In his article Hercules uses the same intimate and fond tone, blending his emotional romanticism about the community's 564,000 inhabitants with cold facts about Harlem's catastrophic social conditions.
Though in recent years the Geographic has written about the unglamorous and sometimes horrifying plight of Americans such as migrant wheat harvesters and the displaced Cuban community in Miami, and ran an article on APpalachian residents in which black lung disease was bluntly discussed, the magazine has refrained from assuming an advocacy role.
"Basically we will continue to be fair and objectives," says Grosvenor. "If we err on the right side of life."
That nonpolitical and conservative approach should continue to please the advertisers. Last year the Geogaphic earned a gross advertising revenue of nearly $20,000,000, the only portion of its estimated $100,000 total 1976 grosses that were taxed. The Geographic Society is the world's largest scientific and educational institution and as such has a special tax status. Grosvenor says the profits are reinvested in research.
When the miniature chicken legs and meatballs disappeared (No, we are not having sould food," explained the press representative." That would be too patronizing.") the Madison Avenue crowd hustled back to the buses.
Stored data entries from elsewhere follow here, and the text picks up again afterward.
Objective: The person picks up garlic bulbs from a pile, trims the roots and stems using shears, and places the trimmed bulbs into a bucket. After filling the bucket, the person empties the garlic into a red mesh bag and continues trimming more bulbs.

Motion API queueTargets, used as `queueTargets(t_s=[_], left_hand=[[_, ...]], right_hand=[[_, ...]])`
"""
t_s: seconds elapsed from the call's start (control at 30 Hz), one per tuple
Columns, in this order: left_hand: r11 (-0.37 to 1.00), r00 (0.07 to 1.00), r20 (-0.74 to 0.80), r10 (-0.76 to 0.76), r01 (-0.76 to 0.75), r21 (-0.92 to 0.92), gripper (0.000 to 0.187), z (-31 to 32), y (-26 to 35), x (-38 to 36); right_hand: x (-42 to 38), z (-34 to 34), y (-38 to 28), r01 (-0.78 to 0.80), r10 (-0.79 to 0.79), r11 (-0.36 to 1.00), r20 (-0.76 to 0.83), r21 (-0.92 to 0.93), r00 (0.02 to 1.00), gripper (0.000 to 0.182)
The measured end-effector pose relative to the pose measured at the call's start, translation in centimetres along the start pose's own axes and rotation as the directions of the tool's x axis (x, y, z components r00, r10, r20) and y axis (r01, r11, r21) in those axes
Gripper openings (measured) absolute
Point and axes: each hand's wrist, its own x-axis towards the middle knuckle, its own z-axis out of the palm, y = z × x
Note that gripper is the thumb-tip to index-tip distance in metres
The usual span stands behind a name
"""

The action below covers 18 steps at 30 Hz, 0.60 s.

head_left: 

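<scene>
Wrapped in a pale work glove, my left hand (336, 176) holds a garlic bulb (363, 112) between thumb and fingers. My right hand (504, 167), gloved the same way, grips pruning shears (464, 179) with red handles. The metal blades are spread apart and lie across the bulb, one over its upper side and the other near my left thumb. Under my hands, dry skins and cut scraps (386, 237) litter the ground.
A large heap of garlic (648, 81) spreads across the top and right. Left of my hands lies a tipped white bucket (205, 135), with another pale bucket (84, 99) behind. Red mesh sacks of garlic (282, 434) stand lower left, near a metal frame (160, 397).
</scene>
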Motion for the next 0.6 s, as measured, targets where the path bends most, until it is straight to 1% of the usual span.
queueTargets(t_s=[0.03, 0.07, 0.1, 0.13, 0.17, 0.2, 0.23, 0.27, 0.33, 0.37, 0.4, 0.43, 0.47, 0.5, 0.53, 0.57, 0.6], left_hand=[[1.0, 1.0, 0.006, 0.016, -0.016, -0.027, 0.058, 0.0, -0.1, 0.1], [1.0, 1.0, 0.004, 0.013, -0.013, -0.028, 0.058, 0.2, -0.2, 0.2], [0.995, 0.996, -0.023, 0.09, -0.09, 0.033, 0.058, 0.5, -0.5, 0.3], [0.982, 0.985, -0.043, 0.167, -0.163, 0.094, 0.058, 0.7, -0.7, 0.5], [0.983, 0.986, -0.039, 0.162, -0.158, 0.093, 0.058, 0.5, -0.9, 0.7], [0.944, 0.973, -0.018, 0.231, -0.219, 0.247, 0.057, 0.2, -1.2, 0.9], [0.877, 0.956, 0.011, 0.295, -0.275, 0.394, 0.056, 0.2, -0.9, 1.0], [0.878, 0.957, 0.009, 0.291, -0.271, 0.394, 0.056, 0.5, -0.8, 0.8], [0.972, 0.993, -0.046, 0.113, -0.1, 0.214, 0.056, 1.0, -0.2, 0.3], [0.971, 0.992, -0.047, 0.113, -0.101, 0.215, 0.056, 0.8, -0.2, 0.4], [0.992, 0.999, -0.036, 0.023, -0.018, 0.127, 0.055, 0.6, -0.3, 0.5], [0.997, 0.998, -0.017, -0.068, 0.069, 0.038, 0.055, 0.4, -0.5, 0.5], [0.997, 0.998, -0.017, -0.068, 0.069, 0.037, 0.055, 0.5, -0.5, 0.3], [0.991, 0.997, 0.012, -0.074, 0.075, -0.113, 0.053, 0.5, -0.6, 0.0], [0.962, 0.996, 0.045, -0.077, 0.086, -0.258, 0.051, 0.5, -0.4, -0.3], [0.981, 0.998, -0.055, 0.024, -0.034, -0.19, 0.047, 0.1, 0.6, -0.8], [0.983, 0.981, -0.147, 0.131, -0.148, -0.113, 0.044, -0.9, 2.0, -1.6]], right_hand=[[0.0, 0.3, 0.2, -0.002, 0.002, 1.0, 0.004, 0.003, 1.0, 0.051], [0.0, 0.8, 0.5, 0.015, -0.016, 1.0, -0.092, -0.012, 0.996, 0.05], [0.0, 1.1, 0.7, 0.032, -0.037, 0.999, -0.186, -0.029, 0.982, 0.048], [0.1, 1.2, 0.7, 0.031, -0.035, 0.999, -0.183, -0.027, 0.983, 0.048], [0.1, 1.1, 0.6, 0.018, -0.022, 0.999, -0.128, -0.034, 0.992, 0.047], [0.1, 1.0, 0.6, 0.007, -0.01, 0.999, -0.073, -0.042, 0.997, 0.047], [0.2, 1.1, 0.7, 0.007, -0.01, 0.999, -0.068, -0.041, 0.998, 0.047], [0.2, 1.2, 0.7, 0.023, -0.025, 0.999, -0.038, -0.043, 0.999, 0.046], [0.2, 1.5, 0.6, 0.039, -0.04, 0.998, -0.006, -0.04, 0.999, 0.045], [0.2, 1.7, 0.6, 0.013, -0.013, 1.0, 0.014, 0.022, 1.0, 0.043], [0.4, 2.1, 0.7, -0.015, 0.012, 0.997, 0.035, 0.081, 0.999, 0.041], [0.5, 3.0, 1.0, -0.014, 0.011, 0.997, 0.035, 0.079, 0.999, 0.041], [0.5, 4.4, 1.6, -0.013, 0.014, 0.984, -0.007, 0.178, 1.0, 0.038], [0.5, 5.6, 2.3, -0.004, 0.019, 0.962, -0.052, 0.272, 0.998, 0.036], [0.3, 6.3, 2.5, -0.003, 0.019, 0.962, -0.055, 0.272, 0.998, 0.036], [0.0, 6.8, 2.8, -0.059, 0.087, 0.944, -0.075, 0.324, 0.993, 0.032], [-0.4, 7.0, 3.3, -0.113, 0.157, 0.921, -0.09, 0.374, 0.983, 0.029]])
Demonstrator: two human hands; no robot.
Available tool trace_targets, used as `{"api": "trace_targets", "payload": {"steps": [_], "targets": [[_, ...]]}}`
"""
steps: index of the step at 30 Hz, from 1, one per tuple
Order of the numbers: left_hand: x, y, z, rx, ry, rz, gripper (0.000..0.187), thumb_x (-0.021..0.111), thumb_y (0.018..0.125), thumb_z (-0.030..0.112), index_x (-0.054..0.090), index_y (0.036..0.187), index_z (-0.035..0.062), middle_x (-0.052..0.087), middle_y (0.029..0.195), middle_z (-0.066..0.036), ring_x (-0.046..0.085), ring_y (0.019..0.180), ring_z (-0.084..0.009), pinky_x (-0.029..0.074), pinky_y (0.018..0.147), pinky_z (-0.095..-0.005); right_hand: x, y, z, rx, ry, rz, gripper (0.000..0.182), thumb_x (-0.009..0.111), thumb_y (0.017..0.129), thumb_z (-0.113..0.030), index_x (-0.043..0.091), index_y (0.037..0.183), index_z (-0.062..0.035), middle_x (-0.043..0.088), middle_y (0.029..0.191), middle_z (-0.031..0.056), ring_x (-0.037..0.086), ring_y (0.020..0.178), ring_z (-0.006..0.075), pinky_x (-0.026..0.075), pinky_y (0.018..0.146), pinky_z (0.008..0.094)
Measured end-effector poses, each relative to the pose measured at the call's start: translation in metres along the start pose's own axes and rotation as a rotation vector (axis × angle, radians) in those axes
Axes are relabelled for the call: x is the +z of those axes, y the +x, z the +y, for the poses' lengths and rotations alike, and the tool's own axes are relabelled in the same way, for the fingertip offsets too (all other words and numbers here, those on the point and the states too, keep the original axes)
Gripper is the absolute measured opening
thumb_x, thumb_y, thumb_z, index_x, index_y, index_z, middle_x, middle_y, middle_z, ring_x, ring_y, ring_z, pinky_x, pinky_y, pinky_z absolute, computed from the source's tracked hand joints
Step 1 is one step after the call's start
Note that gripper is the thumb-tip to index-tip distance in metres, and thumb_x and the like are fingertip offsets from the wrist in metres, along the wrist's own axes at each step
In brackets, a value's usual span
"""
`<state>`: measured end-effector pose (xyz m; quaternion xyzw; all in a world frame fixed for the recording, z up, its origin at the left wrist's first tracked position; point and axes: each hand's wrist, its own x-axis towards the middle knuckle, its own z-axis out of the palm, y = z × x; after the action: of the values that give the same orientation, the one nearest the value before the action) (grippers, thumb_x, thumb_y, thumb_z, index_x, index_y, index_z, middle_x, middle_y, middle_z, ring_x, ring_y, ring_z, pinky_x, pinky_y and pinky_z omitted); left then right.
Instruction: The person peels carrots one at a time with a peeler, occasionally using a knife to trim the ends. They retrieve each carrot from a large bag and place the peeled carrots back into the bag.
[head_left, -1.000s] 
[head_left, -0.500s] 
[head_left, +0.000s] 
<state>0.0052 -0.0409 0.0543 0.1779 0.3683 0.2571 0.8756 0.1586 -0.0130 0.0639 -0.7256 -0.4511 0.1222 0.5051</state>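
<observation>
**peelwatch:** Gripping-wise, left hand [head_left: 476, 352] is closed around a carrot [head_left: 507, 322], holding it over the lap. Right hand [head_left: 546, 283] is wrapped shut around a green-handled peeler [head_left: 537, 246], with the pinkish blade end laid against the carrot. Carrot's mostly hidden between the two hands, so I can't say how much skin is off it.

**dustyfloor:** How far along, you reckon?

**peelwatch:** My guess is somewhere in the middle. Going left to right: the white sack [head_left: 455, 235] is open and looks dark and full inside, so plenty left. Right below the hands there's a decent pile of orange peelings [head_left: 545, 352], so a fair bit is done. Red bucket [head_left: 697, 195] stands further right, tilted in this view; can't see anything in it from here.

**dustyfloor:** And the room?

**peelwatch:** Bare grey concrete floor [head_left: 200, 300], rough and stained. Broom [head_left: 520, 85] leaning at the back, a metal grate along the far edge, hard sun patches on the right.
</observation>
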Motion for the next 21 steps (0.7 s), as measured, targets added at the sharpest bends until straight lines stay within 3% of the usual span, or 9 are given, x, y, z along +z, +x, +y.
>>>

The echoes of the departing chatter seemed to indicate that the Geographic had made its point. Elliott Skinner, former ambassador and distinguished anthropologist, said, "I've regarded Geograhic as a journal that a missionary reads and can be found in a doctor's office. Good data, yes, but not very fair to blacks. But I think it has done the Harlem community a service by focussing on it."
It had also been a hit with the downtowners. "As a New Yorker, the article gave me great new insight into Harlem, said Anthony C. Chewins, president of Cunningham and Walsh Advertising. "For people who work in New York and think of Harlem only as a place to be devoutly avoide, except on the way to Connecticut, it makes it more human.